Problem> Start at the line below containing "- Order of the" and stop at the line containing "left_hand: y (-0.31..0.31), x". Repeat every line of that stretch exactly, and nothing outside it.

Material provided>

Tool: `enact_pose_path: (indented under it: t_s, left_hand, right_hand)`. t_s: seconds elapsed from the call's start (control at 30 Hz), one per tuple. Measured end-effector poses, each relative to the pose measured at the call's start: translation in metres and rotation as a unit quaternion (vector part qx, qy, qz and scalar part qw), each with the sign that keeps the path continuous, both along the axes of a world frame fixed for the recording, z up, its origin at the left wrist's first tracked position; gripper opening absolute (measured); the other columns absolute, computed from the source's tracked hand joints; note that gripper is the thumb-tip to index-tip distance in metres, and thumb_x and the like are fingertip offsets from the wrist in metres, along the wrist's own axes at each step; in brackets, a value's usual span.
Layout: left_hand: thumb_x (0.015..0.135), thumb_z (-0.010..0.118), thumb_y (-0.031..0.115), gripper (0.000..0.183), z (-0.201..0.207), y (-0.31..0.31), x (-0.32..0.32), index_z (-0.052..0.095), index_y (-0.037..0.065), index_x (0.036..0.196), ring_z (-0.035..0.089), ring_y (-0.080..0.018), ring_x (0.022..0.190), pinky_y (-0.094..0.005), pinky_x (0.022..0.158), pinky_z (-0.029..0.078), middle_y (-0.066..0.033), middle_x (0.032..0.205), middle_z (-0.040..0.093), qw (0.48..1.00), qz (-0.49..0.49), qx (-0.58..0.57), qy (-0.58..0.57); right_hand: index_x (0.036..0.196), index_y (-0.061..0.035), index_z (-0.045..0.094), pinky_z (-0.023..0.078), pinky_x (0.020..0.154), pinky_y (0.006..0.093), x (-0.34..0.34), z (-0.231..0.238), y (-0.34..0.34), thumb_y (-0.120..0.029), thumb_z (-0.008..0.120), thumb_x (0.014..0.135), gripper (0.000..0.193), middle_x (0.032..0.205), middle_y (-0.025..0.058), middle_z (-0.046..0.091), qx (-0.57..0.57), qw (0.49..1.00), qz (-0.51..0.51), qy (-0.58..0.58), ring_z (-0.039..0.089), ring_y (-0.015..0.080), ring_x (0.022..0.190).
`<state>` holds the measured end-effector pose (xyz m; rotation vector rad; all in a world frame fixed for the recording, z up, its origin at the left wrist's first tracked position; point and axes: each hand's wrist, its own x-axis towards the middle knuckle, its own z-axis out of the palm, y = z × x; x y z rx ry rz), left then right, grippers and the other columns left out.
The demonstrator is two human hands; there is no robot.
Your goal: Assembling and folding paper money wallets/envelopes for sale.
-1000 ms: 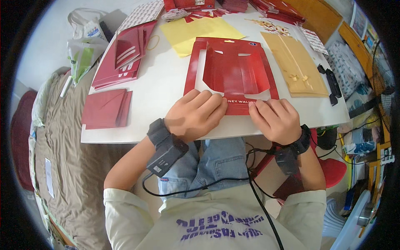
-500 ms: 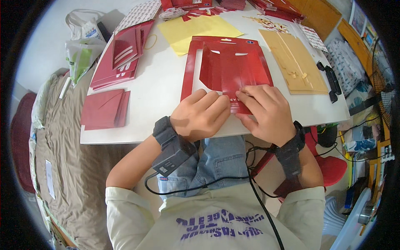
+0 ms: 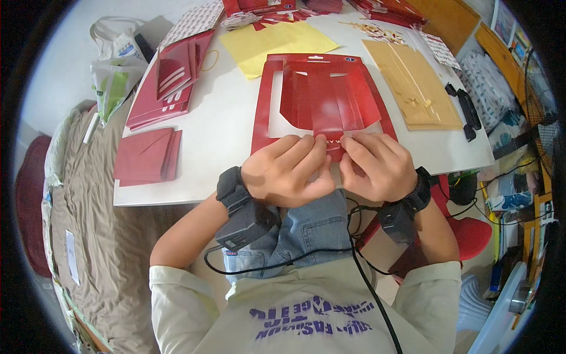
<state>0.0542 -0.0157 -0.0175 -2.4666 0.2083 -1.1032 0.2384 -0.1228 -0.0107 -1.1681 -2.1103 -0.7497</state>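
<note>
A flat red cardboard package [image 3: 263,112] with a hang hole at its far edge and a large cut-out window lies in front of me. Within the window sits a red folded panel [image 3: 324,97] with crease lines, its near end by my fingertips. My left hand [image 3: 292,168] is closed, with finger and thumb at the package's near edge, left of centre. Just beside it my right hand [image 3: 378,167] pinches the same near edge. What exactly lies between the fingertips is partly hidden by the fingers.
Red folded cards [image 3: 147,156] and larger red sheets [image 3: 162,103] lie at the left. Yellow paper [image 3: 274,44] is behind the package; a tan sheet stack [image 3: 410,85] lies at the right, near a black clip-like object [image 3: 469,115]. Red card pieces [image 3: 389,12] crowd the far edge.
My right fingers, earlier stretched over the panel, have drawn back and curled into a pinch. The left hand has shifted slightly nearer to me, its thumb now showing.
</note>
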Motion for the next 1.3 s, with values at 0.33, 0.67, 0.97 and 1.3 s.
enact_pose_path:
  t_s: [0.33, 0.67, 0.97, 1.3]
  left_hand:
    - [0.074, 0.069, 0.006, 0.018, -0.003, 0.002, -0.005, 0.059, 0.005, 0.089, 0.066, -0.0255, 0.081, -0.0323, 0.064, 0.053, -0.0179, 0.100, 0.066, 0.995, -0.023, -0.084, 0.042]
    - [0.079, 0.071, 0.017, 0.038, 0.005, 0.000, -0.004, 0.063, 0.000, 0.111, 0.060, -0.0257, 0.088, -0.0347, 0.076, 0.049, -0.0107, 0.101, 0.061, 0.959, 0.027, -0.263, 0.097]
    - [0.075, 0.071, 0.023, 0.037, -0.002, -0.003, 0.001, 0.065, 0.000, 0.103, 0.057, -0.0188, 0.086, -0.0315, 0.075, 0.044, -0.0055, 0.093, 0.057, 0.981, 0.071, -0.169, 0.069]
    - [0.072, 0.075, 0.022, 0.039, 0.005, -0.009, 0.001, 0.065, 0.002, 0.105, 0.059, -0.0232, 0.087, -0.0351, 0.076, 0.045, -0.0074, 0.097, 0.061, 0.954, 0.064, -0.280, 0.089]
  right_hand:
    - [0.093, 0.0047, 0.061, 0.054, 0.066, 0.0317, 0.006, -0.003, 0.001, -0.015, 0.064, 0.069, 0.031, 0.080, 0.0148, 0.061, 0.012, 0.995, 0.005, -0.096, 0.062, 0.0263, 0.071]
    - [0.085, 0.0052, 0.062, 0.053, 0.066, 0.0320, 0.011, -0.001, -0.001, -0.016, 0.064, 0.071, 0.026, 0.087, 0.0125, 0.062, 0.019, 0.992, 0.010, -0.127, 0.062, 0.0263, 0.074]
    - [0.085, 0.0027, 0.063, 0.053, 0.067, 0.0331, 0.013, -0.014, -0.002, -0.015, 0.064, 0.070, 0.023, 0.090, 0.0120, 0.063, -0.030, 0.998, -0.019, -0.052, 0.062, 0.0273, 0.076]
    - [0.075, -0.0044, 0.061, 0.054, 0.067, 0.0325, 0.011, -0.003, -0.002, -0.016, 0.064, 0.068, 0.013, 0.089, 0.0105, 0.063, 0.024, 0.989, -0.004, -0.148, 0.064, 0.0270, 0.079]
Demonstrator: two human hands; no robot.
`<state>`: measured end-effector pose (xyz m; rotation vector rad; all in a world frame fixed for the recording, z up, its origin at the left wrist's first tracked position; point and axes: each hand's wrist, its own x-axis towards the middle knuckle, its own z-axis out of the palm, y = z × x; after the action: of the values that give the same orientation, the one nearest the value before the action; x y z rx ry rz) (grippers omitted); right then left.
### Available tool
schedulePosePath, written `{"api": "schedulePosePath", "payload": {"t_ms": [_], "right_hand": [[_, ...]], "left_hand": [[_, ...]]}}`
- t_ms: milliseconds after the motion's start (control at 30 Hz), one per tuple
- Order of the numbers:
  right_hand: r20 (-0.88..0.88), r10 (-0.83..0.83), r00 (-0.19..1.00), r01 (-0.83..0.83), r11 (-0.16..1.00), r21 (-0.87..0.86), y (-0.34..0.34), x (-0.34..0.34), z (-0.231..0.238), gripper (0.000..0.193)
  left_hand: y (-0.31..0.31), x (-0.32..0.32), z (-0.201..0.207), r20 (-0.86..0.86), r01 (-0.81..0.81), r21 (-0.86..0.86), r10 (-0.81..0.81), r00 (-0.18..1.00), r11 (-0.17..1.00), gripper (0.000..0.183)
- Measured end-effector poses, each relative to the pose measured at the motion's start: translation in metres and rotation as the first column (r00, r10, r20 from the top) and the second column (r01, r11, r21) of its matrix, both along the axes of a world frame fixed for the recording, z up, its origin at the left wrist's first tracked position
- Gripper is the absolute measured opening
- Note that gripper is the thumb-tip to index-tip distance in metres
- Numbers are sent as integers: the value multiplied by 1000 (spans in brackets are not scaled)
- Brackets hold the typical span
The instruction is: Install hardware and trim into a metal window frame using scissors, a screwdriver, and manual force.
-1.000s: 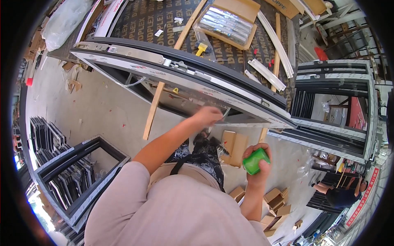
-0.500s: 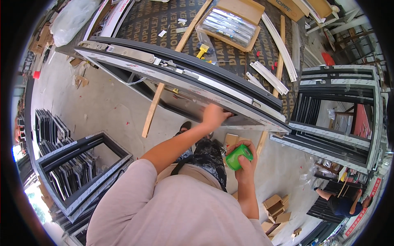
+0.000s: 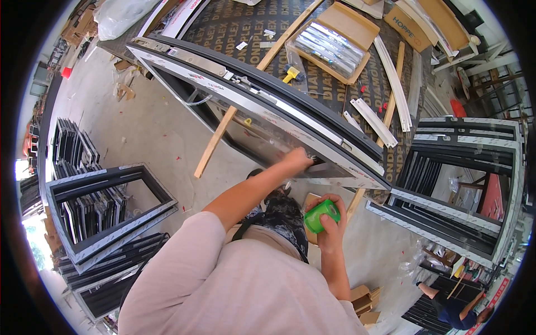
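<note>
A dark window sash with a pale, film-covered edge (image 3: 257, 106) lies tilted across the workbench, its near part overhanging toward me. My left hand (image 3: 298, 161) reaches to the underside of this sash, close to its right corner. Its fingers are closed there, and whatever they pinch is hidden. In front of my waist, my right hand (image 3: 333, 223) is wrapped round a bright green roll (image 3: 319, 216), which resembles a roll of tape, with its round end showing. Metal lock hardware (image 3: 240, 81) is set along the upper edge of the sash.
Wooden battens (image 3: 215, 142) stick out from the bench beneath the sash. On the bench are an open carton of metal strips (image 3: 329, 47), a yellow-and-black tool (image 3: 292, 73) and white profiles (image 3: 373, 121). Frames stand at left (image 3: 111, 206) and right (image 3: 463, 223); another person (image 3: 455, 304) is at far right.
My view has shifted, so the bench and sash appear farther right. My left hand stays at the sash's underside, its fingers slightly moved. The green roll remains in my right hand.
</note>
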<state>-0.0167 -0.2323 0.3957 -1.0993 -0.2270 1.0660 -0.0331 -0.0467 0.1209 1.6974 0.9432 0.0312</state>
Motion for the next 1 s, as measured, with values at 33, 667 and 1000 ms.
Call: {"api": "schedulePosePath", "payload": {"t_ms": [33,667,1000], "right_hand": [[8,-38,999,39,999,-5,-6,4,-3,49],[-98,188,977,-188,982,13,16,5,-21,53],[670,303,678,-132,947,-294,230,-54,-83,50]], "left_hand": [[-4,4,20,6,28,-7,-28,1000,1000,35],[105,-114,173,-55,-256,359,295,954,897,31],[230,-232,126,197,-762,37,743,639,646,21]]}}
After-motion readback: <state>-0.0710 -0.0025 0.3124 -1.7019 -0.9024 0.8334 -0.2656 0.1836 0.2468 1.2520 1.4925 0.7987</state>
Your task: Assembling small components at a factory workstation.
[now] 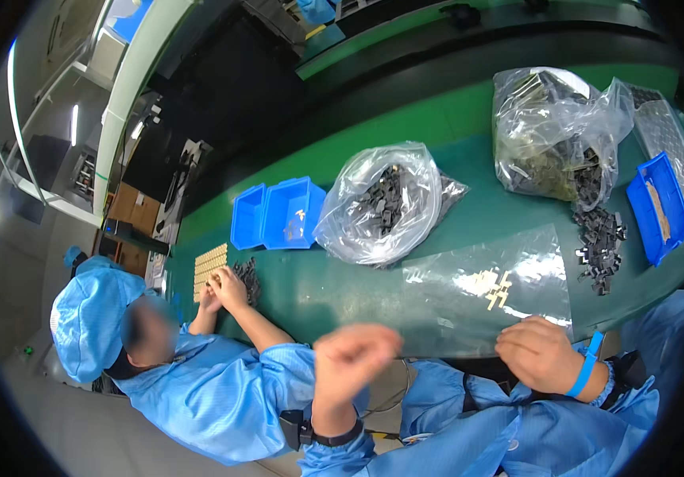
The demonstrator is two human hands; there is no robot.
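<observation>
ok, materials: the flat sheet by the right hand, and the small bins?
Flat sheet: looks like clear, glossy plastic film; the green table shows through and lamps glare off it. Small bins: likely rigid moulded plastic, opaque blue with a slight sheen.

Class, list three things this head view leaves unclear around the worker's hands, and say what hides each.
1. Left hand: motion-blurred, so its grip is unreadable.
2. Right hand: knuckles up at the clear plastic sheet, fingertips hidden.
3. Small tan parts on the sheet: too small, washed by glare.
</observation>
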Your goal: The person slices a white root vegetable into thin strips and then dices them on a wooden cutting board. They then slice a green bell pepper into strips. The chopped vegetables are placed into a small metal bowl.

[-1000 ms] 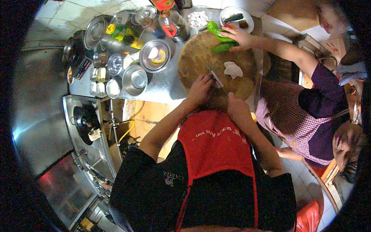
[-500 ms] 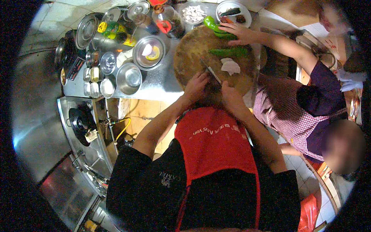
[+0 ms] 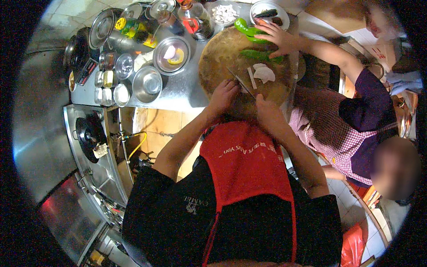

Solution to this problem>
- Order of the numbers:
  right_hand: r20 (-0.88..0.88), r10 (-0.83..0.83), r00 (-0.19..1.00), r01 (-0.83..0.83), r11 (-0.16..1.00), r21 (-0.87..0.86), y (-0.34..0.34), x (-0.34..0.34), z (-0.231..0.238), gripper (0.000..0.193)
  left_hand: y (-0.31..0.31), x (-0.32..0.32), z (-0.201..0.207), r20 (-0.86..0.86), r01 (-0.81..0.81), r21 (-0.86..0.86), r10 (-0.81..0.81), r00 (-0.18..1.00), r11 (-0.17..1.00), gripper (0.000..0.183)

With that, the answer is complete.